[Problem statement]:
Copy exactly the stretch of data below from the line with "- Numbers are" through the line with "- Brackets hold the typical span", including both of those lines.

[Material for the task]:
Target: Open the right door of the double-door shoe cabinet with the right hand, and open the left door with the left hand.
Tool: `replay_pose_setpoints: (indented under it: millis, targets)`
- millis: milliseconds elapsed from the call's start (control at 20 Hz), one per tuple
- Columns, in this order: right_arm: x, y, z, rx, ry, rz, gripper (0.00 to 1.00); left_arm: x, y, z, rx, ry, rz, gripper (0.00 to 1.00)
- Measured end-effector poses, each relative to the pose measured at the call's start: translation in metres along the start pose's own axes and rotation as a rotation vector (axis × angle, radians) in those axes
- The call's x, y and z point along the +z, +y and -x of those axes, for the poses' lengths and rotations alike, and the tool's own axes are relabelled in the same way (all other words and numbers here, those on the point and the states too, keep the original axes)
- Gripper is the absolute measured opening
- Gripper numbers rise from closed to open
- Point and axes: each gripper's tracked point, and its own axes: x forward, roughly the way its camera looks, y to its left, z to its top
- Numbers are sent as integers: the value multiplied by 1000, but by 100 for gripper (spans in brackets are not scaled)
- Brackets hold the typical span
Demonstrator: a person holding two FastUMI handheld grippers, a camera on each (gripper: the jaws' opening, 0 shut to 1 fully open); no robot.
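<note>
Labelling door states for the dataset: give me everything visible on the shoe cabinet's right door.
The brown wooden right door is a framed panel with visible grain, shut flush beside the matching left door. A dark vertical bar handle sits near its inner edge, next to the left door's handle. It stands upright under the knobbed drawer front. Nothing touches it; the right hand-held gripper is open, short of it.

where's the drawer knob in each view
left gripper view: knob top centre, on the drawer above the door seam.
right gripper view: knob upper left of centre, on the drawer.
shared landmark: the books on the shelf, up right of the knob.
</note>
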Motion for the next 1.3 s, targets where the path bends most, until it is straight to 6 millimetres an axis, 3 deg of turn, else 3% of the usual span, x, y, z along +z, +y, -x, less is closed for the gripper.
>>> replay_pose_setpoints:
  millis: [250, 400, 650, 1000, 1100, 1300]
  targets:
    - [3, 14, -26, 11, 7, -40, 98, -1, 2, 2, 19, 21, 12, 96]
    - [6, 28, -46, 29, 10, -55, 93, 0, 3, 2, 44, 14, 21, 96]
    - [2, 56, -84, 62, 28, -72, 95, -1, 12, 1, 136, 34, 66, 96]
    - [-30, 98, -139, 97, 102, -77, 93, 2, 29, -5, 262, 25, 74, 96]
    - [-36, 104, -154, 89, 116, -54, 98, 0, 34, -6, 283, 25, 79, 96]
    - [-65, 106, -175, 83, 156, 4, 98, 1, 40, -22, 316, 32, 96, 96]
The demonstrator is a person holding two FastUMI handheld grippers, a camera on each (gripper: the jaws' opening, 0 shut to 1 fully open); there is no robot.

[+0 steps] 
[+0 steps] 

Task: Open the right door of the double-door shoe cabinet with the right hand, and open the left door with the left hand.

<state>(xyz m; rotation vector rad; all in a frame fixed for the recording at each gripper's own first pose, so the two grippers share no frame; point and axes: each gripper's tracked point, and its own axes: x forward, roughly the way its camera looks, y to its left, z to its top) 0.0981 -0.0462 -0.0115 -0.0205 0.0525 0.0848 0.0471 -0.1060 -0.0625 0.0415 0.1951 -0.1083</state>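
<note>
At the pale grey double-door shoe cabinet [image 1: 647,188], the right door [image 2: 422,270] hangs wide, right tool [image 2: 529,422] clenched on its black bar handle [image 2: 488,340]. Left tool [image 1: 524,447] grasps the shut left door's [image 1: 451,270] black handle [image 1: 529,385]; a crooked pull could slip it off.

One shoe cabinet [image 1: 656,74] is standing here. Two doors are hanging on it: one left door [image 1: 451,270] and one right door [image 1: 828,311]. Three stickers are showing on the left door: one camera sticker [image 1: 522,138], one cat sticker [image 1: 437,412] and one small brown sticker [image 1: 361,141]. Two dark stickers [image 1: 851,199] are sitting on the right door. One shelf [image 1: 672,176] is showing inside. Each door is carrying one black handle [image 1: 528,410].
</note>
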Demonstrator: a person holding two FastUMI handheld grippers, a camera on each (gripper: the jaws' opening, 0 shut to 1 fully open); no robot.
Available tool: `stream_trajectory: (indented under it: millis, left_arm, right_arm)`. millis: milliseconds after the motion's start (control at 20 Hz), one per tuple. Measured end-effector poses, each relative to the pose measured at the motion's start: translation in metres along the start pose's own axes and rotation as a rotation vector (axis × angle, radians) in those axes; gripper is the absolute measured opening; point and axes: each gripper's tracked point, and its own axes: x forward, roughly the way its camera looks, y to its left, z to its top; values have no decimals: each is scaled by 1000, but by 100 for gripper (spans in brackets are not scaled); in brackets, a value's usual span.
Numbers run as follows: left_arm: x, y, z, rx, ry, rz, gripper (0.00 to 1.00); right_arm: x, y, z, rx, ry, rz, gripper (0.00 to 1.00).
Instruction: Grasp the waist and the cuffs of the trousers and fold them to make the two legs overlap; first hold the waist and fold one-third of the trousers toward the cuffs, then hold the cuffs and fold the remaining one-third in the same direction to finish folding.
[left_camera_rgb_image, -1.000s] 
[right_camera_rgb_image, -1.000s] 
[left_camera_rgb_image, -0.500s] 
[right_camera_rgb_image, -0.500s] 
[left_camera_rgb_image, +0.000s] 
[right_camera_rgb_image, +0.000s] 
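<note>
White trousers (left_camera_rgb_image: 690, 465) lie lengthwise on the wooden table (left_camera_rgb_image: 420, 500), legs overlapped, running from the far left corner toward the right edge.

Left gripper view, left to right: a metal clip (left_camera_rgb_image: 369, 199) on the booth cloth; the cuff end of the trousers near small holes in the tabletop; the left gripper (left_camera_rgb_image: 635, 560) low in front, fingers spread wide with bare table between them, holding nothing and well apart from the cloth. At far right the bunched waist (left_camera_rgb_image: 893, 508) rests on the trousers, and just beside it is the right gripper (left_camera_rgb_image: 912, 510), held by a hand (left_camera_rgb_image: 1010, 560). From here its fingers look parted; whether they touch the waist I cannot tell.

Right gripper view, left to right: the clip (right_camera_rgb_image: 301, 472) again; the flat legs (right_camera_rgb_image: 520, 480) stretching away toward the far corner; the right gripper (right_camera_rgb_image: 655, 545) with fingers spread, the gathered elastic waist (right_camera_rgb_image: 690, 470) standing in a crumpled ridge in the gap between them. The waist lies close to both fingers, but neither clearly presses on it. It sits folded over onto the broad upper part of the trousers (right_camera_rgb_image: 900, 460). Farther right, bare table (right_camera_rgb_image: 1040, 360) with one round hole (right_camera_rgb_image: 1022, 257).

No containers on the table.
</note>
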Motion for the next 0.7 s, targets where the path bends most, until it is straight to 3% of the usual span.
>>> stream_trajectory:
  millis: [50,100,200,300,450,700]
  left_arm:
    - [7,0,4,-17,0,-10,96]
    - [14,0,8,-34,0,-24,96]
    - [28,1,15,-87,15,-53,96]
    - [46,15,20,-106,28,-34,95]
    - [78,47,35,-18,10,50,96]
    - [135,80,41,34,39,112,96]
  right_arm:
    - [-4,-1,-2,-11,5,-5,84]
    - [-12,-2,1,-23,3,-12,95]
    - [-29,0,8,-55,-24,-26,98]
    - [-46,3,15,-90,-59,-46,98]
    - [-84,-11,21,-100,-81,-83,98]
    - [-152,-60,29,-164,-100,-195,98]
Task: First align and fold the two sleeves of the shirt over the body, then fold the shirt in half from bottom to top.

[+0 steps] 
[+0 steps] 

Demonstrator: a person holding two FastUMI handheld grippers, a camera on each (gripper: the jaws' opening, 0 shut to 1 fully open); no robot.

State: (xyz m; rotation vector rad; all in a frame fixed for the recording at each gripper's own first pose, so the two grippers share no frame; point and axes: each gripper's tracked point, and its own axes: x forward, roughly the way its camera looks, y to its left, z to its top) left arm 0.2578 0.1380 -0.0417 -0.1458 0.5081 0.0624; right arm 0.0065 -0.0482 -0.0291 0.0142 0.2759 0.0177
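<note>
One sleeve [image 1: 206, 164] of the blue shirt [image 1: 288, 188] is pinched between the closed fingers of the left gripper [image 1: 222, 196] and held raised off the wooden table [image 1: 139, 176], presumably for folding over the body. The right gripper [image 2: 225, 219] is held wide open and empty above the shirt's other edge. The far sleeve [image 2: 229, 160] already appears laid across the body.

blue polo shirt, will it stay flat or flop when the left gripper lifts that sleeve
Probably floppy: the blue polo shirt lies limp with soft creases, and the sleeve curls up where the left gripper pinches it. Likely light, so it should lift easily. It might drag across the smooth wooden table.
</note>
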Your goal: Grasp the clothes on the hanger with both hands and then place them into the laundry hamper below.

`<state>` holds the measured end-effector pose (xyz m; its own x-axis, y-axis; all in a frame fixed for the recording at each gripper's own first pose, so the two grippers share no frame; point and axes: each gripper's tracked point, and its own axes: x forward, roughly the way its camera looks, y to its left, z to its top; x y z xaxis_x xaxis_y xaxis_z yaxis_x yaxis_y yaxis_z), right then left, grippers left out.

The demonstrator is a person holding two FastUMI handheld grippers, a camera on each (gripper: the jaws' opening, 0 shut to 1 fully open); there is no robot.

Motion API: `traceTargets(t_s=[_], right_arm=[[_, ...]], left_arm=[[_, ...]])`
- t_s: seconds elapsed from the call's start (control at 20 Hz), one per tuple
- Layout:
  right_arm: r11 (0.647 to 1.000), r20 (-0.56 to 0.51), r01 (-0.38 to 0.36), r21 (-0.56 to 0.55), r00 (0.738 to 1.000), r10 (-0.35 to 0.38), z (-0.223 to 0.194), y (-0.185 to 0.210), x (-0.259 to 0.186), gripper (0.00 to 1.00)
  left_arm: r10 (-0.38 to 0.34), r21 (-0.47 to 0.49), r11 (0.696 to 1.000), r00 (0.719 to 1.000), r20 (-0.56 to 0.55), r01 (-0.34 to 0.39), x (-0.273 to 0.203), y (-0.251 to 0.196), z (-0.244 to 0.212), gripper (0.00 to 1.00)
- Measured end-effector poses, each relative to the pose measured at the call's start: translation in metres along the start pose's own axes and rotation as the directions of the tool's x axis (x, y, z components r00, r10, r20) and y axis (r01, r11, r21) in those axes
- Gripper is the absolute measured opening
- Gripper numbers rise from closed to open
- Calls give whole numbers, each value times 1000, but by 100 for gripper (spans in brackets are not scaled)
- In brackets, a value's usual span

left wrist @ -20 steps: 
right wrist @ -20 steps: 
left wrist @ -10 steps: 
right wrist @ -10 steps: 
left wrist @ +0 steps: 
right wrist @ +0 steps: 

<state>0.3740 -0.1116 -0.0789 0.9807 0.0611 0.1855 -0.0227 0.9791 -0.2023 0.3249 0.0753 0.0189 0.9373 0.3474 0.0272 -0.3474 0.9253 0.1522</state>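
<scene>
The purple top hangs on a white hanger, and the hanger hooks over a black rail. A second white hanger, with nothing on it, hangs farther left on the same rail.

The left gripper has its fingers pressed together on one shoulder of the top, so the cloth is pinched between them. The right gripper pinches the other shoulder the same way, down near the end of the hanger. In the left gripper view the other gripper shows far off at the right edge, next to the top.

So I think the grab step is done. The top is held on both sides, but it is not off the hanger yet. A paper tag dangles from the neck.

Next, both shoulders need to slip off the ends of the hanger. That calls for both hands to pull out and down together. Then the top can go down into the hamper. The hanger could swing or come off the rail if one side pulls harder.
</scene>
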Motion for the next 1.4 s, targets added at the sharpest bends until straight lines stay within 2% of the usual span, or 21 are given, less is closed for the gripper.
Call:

[Task output]:
- Numbers are sent as integers: the value multiplied by 1000, but by 100 for gripper (spans in brackets are not scaled)
- Brackets hold the typical span

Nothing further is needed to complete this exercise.